§ **Your assignment**: Below is a block of entries; repeat exactly the lines starting at the line that contains "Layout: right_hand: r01" and ending at the line that contains "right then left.", both included.

[Dataset entries]
********

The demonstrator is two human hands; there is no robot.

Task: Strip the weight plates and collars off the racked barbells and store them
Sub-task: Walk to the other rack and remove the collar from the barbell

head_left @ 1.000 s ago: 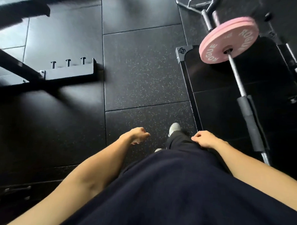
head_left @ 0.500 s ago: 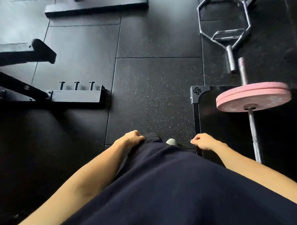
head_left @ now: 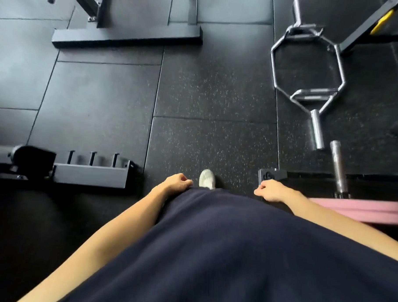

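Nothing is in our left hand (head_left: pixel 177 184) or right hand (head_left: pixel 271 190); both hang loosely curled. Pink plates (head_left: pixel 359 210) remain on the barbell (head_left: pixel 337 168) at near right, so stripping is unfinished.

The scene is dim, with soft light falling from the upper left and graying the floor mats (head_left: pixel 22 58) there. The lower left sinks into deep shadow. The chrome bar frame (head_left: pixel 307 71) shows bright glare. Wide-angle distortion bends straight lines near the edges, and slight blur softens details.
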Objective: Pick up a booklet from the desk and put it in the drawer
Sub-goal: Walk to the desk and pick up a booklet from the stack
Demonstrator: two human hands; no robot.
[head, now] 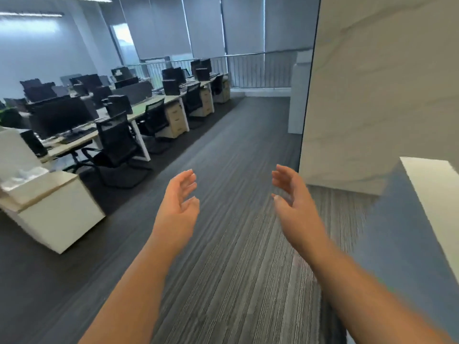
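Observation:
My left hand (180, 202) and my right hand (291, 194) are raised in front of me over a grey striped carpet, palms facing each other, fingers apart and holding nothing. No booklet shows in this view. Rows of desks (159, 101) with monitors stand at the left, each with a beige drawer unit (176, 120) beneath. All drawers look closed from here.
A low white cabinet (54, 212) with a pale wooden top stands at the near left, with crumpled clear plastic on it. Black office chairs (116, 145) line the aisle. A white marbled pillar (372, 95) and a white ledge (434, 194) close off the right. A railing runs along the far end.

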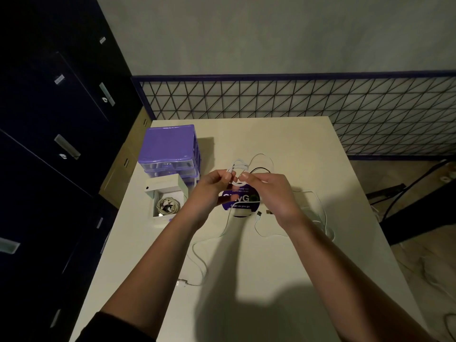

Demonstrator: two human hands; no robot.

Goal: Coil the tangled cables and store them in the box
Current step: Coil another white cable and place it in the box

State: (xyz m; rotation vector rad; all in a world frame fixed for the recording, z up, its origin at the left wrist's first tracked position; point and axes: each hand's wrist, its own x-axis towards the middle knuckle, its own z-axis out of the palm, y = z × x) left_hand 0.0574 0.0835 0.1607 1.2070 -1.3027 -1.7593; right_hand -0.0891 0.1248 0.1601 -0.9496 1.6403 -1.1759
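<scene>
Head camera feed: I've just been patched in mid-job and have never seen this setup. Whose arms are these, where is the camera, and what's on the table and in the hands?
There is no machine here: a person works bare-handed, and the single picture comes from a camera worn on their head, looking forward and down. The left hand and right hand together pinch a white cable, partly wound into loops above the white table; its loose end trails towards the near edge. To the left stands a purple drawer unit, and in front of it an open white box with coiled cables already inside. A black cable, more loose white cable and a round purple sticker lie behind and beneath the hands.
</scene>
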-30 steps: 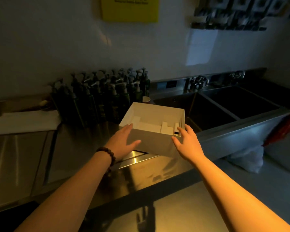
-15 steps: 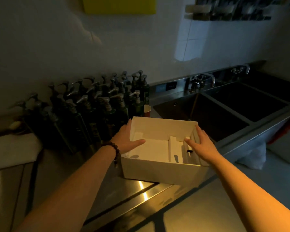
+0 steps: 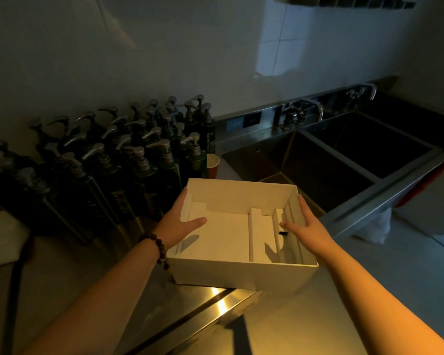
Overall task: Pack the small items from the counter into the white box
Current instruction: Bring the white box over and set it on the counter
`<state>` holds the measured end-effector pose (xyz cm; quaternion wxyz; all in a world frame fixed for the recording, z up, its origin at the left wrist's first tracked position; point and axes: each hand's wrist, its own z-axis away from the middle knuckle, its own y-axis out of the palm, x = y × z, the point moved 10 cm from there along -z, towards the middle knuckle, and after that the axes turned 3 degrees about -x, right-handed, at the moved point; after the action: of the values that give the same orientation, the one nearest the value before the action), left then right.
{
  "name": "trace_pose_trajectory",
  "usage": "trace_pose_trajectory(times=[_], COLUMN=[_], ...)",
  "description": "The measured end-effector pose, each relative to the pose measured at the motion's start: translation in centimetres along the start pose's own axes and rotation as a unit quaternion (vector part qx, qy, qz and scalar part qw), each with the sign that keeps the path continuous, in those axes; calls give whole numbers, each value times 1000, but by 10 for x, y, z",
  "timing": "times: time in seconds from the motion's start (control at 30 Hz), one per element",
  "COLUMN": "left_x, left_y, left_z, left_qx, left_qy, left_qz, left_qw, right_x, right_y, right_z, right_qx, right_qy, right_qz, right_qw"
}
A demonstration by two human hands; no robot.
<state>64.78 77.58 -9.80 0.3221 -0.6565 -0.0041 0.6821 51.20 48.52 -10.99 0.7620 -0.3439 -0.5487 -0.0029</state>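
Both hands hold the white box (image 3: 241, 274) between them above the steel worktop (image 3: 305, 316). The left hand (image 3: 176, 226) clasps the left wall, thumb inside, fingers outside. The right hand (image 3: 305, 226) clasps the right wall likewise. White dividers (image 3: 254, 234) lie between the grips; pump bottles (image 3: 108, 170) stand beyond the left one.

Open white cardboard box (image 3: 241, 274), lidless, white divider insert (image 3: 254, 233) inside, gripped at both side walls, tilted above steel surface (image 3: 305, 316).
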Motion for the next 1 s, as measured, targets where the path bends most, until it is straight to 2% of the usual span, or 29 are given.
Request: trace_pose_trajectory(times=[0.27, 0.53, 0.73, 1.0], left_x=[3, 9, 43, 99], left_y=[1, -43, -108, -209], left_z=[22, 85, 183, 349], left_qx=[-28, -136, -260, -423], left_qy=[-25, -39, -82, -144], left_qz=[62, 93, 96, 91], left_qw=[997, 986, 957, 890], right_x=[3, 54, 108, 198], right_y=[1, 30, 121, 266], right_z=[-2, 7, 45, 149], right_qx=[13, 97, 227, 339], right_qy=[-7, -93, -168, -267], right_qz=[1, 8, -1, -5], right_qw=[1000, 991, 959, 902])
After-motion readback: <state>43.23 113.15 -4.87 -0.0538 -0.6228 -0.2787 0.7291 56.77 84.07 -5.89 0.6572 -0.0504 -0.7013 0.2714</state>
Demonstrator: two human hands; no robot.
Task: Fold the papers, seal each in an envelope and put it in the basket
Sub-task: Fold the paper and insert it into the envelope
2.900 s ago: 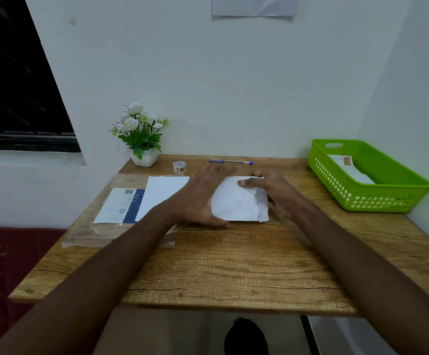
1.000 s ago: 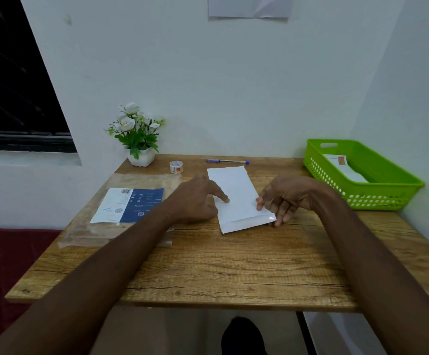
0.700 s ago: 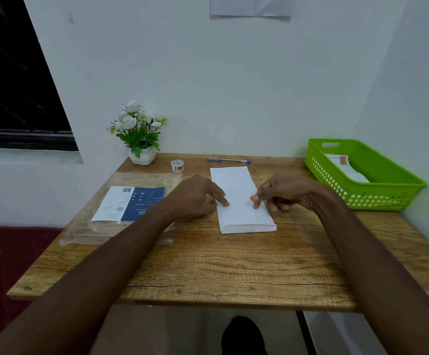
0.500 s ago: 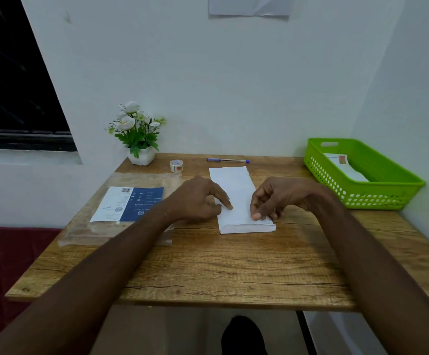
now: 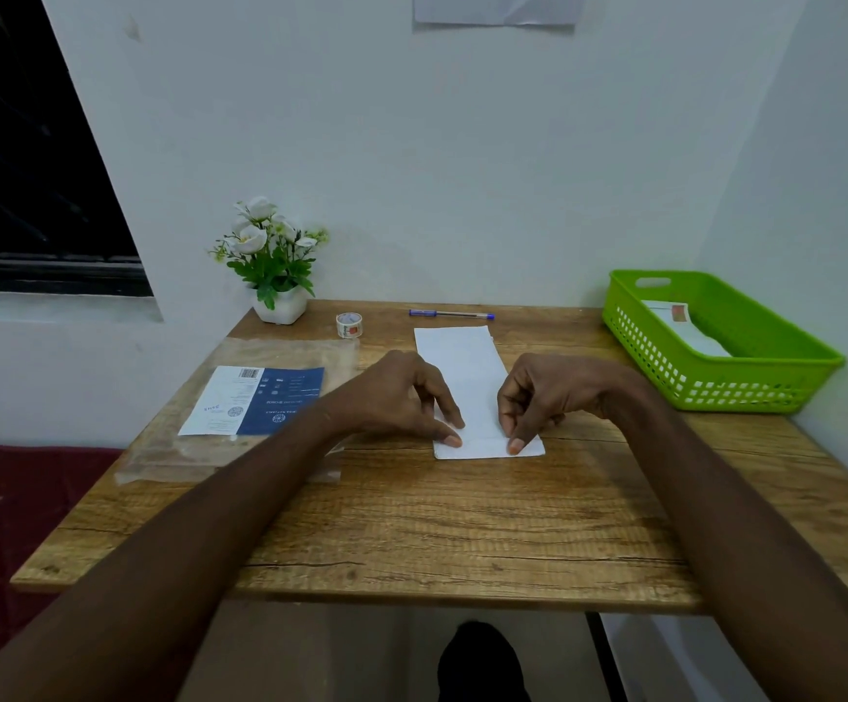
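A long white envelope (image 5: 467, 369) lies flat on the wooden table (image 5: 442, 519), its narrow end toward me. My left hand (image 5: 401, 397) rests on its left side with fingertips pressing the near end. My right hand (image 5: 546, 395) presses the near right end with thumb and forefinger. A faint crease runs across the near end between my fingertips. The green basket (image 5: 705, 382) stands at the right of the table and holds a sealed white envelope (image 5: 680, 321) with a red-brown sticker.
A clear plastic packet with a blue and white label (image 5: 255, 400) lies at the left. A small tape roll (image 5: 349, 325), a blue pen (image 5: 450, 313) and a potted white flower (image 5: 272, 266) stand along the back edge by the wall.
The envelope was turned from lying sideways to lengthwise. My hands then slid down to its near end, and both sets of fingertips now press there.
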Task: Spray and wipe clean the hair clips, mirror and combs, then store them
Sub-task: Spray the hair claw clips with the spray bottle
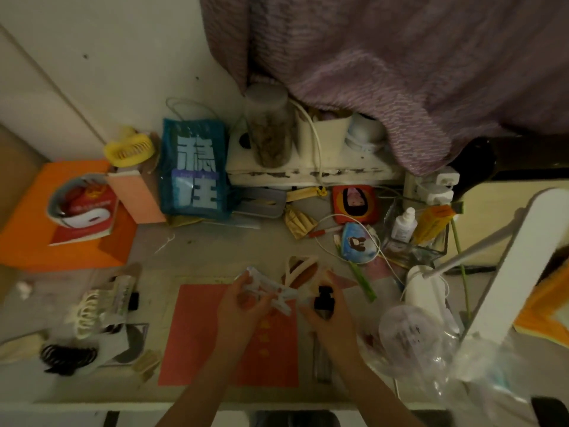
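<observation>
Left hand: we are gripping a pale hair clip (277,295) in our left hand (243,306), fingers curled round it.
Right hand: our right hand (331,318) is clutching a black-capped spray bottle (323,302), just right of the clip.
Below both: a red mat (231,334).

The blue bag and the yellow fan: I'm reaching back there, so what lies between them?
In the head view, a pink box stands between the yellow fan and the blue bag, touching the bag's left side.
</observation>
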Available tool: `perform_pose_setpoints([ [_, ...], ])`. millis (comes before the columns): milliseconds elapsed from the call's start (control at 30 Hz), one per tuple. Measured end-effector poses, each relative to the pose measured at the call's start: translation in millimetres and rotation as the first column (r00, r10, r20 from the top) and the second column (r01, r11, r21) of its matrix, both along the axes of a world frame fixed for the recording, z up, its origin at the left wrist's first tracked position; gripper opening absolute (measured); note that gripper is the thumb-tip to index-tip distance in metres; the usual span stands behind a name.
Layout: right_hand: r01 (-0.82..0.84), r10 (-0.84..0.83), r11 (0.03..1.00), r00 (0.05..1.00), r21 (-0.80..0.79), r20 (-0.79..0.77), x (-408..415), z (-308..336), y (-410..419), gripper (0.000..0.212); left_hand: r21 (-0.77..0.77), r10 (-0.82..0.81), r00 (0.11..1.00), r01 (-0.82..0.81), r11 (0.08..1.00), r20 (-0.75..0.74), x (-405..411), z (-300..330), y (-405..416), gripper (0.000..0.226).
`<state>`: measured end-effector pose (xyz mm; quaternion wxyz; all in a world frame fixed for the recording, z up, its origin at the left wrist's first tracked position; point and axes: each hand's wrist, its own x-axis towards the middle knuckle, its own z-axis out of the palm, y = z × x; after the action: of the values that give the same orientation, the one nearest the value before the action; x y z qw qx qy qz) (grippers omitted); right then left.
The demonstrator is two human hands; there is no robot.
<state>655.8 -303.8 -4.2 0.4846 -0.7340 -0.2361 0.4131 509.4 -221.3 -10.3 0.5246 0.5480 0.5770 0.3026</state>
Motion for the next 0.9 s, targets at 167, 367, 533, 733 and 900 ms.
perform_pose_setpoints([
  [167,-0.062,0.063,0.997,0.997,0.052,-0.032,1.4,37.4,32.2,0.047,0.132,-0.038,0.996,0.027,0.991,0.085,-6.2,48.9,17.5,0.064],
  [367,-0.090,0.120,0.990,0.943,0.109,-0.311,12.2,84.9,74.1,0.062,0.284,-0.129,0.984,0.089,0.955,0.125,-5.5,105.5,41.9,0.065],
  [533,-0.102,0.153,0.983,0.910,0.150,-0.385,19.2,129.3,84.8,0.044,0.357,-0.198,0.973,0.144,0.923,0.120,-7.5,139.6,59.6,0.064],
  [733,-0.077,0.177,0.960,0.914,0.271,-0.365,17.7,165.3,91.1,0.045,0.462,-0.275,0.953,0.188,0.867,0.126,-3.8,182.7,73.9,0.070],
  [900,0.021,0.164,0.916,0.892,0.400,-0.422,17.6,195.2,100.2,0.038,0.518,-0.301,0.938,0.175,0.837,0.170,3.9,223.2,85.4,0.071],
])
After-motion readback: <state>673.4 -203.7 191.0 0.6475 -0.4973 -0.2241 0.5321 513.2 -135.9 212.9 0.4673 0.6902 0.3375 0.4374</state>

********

§ **Exercise result**:
Layout: right_hand: r01 (-0.82..0.84), r10 (-0.84..0.83), r11 (0.03..1.00), r00 (0.05..1.00), r21 (-0.80..0.79), r20 (-0.79..0.77), x (-408..415), z (-308..336), y (-410..419), gripper (0.000..0.212); left_hand: r21 (-0.77..0.77), r10 (-0.82..0.81), r00 (0.11..1.00), r01 (-0.82..0.81), r11 (0.08..1.00), r20 (-0.75..0.74), x (-405..411), z (-300..330), y (-405..416), gripper (0.000..0.226).
`<state>`: measured end-effector pose (xyz mm; quaternion wxyz; all in a world frame fixed for the recording, z up, its origin at the left wrist's first tracked position; point and axes: each hand's wrist, its own x-axis towards the middle knuckle, its own z-axis out of the palm, y = z × x; after the action: of the values that give the same orientation, the one nearest the value before the action; x y z qw qx qy qz) (grippers omitted); right then left.

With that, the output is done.